■ EXERCISE GOAL ■
Here is a listing. Write it out again without a single difference.

■ DATASET EXCERPTS ■
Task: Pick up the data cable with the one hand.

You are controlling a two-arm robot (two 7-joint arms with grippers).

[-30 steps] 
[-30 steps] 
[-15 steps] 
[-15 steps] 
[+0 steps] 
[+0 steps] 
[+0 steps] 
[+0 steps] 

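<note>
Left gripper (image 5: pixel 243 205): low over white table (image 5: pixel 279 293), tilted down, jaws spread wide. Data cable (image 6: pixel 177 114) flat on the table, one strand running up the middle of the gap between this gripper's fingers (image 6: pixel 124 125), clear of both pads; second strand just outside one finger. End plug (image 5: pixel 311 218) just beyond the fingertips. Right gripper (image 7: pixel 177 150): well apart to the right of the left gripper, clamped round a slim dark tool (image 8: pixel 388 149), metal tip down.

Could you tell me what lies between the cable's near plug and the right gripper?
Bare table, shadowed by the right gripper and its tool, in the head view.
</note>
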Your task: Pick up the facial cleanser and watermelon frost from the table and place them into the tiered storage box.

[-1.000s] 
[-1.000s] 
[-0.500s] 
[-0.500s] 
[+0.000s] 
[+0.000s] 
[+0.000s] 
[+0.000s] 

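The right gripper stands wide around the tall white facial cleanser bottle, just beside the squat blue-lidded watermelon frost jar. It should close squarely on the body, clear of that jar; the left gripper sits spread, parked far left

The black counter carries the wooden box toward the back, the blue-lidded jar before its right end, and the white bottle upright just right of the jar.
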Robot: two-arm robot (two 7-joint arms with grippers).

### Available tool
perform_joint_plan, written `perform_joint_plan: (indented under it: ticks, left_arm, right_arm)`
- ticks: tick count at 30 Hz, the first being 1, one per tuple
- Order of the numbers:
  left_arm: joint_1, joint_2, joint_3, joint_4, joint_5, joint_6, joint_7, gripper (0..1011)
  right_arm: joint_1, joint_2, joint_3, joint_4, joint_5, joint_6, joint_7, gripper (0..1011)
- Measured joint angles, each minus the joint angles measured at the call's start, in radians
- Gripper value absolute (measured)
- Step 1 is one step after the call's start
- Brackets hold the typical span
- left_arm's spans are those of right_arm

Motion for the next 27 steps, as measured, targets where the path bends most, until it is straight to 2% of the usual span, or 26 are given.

■ SOLUTION TO THIS PROBLEM ■
Task: Pick up the data cable with the one hand.

You are controlling a two-arm robot (two 7-joint arms with grippers).

[-30 steps] 
[-30 steps] 
[-15 steps] 
[-15 steps] 
[+0 steps] 
[+0 steps] 
[+0 steps] 
[+0 steps] 

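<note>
Left gripper (image 5: pixel 243 205): low over white table (image 5: pixel 279 293), tilted down, jaws spread wide. Data cable (image 6: pixel 177 114) flat on the table, one strand running up the middle of the gap between this gripper's fingers (image 6: pixel 124 125), clear of both pads; second strand just outside one finger. End plug (image 5: pixel 311 218) just beyond the fingertips. Right gripper (image 7: pixel 177 150): well apart to the right of the left gripper, clamped round a slim dark tool (image 8: pixel 388 149), metal tip down.

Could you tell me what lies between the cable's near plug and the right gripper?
Bare table, shadowed by the right gripper and its tool, in the head view.
</note>
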Your task: Pick up the facial cleanser and watermelon frost from the table and place them into the tiered storage box.

[-1.000s] 
[-1.000s] 
[-0.500s] 
[-0.500s] 
[+0.000s] 
[+0.000s] 
[+0.000s] 
[+0.000s] 

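The right gripper stands wide around the tall white facial cleanser bottle, just beside the squat blue-lidded watermelon frost jar. It should close squarely on the body, clear of that jar; the left gripper sits spread, parked far left

The black counter carries the wooden box toward the back, the blue-lidded jar before its right end, and the white bottle upright just right of the jar.
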Robot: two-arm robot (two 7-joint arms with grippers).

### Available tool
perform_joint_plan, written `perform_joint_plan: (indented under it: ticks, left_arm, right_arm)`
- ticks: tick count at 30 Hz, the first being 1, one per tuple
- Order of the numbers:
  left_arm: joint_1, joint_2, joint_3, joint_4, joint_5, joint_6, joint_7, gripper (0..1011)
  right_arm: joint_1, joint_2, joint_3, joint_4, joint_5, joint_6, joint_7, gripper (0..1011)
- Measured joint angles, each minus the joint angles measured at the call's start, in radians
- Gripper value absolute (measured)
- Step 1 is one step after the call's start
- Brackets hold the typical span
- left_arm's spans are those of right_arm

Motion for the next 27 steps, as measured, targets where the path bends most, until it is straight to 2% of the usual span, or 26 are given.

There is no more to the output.